Assignment
Every line of the material below should be output exactly as written, with the images skipped.

Data below
○ ○ ○ ○ ○ ○ ○

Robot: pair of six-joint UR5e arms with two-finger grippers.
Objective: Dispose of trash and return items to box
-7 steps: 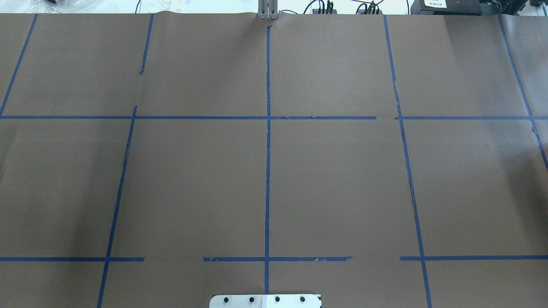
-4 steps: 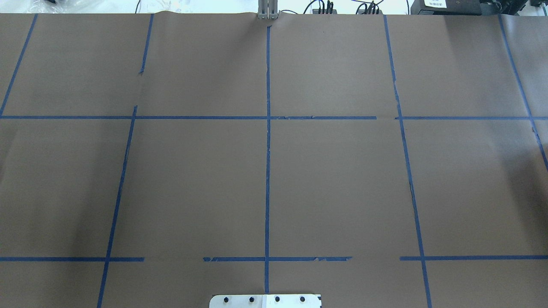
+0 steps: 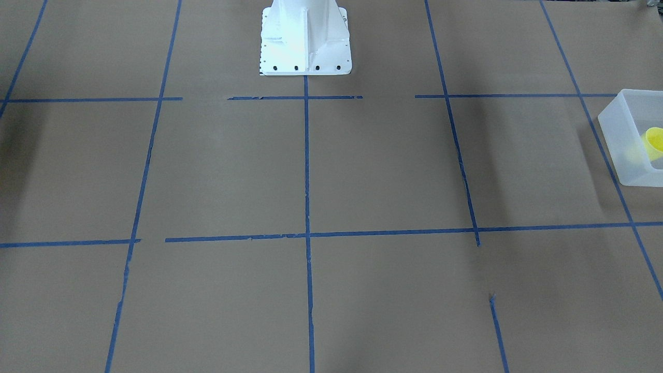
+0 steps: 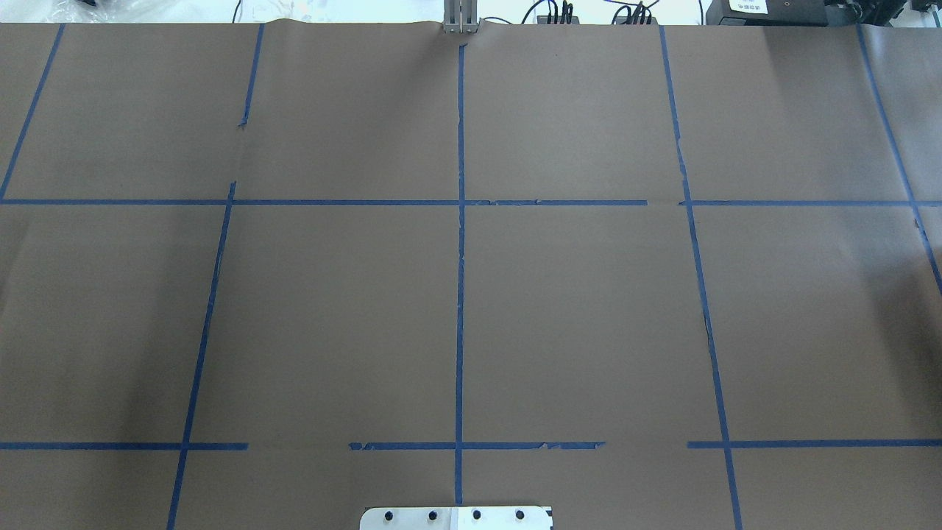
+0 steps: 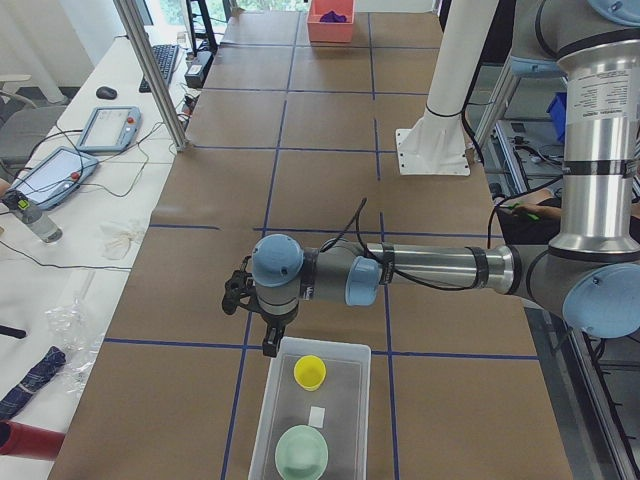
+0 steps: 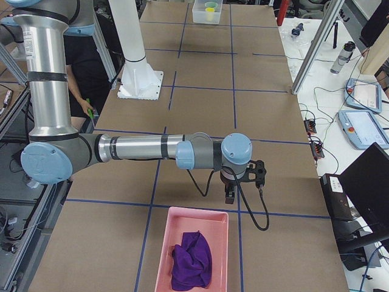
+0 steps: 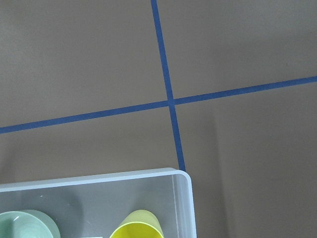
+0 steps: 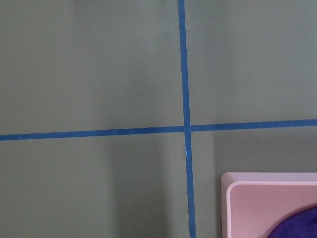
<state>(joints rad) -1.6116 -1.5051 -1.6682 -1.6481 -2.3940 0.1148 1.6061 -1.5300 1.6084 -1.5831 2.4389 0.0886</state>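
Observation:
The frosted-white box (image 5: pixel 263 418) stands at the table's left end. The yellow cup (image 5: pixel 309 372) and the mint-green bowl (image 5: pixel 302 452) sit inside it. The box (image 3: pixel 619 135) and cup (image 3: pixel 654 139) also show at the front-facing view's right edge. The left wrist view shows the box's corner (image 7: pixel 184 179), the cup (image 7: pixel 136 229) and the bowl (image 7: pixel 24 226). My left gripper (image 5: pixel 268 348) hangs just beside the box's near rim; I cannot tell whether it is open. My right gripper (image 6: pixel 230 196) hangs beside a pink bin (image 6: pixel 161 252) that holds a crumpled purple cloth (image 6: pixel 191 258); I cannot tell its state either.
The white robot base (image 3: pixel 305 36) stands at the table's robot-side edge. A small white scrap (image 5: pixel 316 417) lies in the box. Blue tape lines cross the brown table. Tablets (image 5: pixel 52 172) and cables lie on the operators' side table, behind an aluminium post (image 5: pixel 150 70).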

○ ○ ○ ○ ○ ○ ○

Written response
Robot: pair of six-joint UR5e arms with two-finger grippers.
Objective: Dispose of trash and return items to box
-7 steps: 
-4 steps: 
+0 steps: 
+0 steps: 
+0 steps: 
+0 steps: 
+0 steps: 
+0 steps: 
<state>(joints rad) -1.6116 -1.5051 -1.6682 -1.6481 -2.3940 0.1148 1.6061 -1.5300 1.6084 -1.5831 2.4389 0.0886</state>
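Observation:
The frosted-white box (image 5: pixel 263 418) stands at the table's left end. The yellow cup (image 5: pixel 309 372) and the mint-green bowl (image 5: pixel 302 452) sit inside it. The box (image 3: pixel 619 135) and cup (image 3: pixel 654 139) also show at the front-facing view's right edge. The left wrist view shows the box's corner (image 7: pixel 184 179), the cup (image 7: pixel 136 229) and the bowl (image 7: pixel 24 226). My left gripper (image 5: pixel 268 348) hangs just beside the box's near rim; I cannot tell whether it is open. My right gripper (image 6: pixel 230 196) hangs beside a pink bin (image 6: pixel 161 252) that holds a crumpled purple cloth (image 6: pixel 191 258); I cannot tell its state either.
The white robot base (image 3: pixel 305 36) stands at the table's robot-side edge. A small white scrap (image 5: pixel 316 417) lies in the box. Blue tape lines cross the brown table. Tablets (image 5: pixel 52 172) and cables lie on the operators' side table, behind an aluminium post (image 5: pixel 150 70).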

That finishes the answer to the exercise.